Wednesday, March 24, 2010

Thats it. Im going home

A little while ago I mentioned that Google was taking over my life and thats still true. But i'm not buying into web based applications replacing everything. Over the last couple of weeks I moved to using Google apps for all mail, calendaring, RSS feeds and browser. What won and what didn't and why?

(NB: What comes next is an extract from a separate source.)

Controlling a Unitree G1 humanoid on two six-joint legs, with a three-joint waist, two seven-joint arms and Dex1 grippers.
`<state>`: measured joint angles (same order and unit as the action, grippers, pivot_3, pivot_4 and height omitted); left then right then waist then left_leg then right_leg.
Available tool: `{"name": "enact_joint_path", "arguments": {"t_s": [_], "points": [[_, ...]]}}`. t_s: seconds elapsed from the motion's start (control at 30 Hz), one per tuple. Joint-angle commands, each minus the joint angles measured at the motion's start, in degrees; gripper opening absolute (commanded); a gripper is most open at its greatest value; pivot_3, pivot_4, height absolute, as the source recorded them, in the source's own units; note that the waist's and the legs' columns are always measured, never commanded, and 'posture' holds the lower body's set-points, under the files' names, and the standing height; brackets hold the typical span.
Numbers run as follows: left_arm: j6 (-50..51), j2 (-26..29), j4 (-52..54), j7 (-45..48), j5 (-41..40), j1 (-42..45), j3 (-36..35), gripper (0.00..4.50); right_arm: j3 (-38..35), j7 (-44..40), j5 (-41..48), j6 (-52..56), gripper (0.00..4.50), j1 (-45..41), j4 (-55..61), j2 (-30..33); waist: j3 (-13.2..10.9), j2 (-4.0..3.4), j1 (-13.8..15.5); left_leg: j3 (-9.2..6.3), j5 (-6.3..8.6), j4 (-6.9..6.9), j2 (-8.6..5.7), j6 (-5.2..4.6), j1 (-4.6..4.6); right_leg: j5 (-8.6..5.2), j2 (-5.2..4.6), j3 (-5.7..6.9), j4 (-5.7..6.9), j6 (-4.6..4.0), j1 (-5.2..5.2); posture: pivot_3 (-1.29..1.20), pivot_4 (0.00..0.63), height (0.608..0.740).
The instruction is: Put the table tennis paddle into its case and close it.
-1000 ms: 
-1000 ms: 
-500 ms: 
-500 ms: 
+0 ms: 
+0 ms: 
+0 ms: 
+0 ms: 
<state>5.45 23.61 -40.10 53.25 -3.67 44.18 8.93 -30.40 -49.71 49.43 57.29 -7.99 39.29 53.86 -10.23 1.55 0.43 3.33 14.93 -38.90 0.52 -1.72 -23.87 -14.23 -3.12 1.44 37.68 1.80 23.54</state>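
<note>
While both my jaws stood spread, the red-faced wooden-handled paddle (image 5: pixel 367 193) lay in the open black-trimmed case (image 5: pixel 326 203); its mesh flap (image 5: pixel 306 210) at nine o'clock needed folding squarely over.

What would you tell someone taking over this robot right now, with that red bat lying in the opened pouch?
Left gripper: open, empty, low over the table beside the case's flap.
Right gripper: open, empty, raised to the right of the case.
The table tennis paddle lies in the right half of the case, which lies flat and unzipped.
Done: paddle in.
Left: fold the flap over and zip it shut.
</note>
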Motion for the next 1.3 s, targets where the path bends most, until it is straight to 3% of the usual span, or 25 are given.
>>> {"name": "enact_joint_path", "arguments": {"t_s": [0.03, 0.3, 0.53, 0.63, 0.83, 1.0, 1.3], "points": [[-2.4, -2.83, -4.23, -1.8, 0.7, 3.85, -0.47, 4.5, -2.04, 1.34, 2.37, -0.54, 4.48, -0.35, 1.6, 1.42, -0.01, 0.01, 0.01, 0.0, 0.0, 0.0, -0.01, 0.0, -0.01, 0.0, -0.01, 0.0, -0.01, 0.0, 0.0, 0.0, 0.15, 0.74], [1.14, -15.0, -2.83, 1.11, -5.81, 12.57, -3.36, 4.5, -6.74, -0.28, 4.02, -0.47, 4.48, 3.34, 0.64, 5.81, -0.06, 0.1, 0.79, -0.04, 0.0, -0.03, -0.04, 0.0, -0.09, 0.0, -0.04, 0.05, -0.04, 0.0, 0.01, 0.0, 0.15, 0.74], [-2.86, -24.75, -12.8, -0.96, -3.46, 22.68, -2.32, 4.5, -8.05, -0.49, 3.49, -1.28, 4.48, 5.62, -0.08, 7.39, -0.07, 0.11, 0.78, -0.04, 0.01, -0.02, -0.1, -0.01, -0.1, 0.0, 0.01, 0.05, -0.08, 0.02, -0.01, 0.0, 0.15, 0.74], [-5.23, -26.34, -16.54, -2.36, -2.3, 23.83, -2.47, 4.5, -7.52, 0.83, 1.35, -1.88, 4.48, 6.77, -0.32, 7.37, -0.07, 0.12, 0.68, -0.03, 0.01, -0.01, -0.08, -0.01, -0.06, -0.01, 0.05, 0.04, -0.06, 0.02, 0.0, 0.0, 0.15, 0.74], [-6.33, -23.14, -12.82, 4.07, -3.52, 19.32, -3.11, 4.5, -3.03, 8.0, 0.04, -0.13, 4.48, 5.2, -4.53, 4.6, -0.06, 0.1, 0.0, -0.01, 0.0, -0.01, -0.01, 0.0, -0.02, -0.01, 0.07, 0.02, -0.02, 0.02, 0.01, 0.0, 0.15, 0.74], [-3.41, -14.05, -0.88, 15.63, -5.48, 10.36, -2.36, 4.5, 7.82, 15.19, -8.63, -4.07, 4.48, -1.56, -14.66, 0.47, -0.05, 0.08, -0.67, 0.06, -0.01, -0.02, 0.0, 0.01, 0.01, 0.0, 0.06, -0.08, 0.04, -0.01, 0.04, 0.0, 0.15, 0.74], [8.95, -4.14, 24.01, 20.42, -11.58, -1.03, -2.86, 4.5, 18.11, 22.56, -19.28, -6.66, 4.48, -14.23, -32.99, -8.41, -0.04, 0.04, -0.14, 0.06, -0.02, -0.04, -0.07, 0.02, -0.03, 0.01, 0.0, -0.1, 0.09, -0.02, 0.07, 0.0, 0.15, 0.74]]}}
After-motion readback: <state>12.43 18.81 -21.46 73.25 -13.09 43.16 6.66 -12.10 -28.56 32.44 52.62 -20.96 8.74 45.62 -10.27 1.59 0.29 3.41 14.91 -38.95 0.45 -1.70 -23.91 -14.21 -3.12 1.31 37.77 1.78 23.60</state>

  • Calendar - Success. Google calendar works, iCal doesnt except for the most basic (non business) purposes. Wrap it in fluid and you have a new life. DELETE iCal and pretend you were never haunted by it.
  • Browser - Success. So far Chrome is faster, more responsive and more extensible. I especially like the idea of removing ads in Chrome -- using googles browser to block google ads, something about that just makes me happy. The only thing i've missed is reasonable 1Password integration. There's something there now but its nasty and incomplete. There are some cool plugins for it that i'm using and i'm sure a ton more:
    • Google reader notifier - shows how far behind you are on your RSS reading
    • Chromed bird - watches for twitter updates for you
    • AdBlock - as mentioned
    • Google Voice - notifies you of waiting voicemail
    • ClickWeather - temperature at a glance and details at a click
  • Google Reader - Partial success. Its fine for now, i'd need real OSX Google Gears or HTML5 support to be a believer for offline access, but the interface is ok and i'm not missing NetNewsWire (which essentially became an offline reader for Google Reader). Any lag from a web app is tolerable because, lets face it, RSS isnt mission critical.
  • Mail - Failure. I tried it in a browser. I tried it with MailPlane. I tried it with Fluid. Its an ad-riddled interface covered with text and extra information with not enough control and odd lags as you try to move quickly through your mail. Sure search is nice, but since i'm using Gmail underneath IMAP I can always hop over to a browser if I need better searching. I found myself trying to get Fluid to act like mail - Growl, drag and drop attachments, no ads etc. MailPlane offered some of that (not ad removal) and was not free and so close (and in some ways behind) what you can do with fluid that it wasn't an option. Attaching something and pressing send should be an instant experience so you can move onto processing the next thing while things happen in the background. Until that works with these web based mail apps and works well, count me out. It especially didn't help that we had network slowness/outages during that time but thats also part of the point. I shouldnt have to care.

So i'm back to Apple mail. It fast, its clean and best yet its asynchronous. Sometimes I have no idea what its doing, but I can still get stuff done and in the end thats what these tools are for.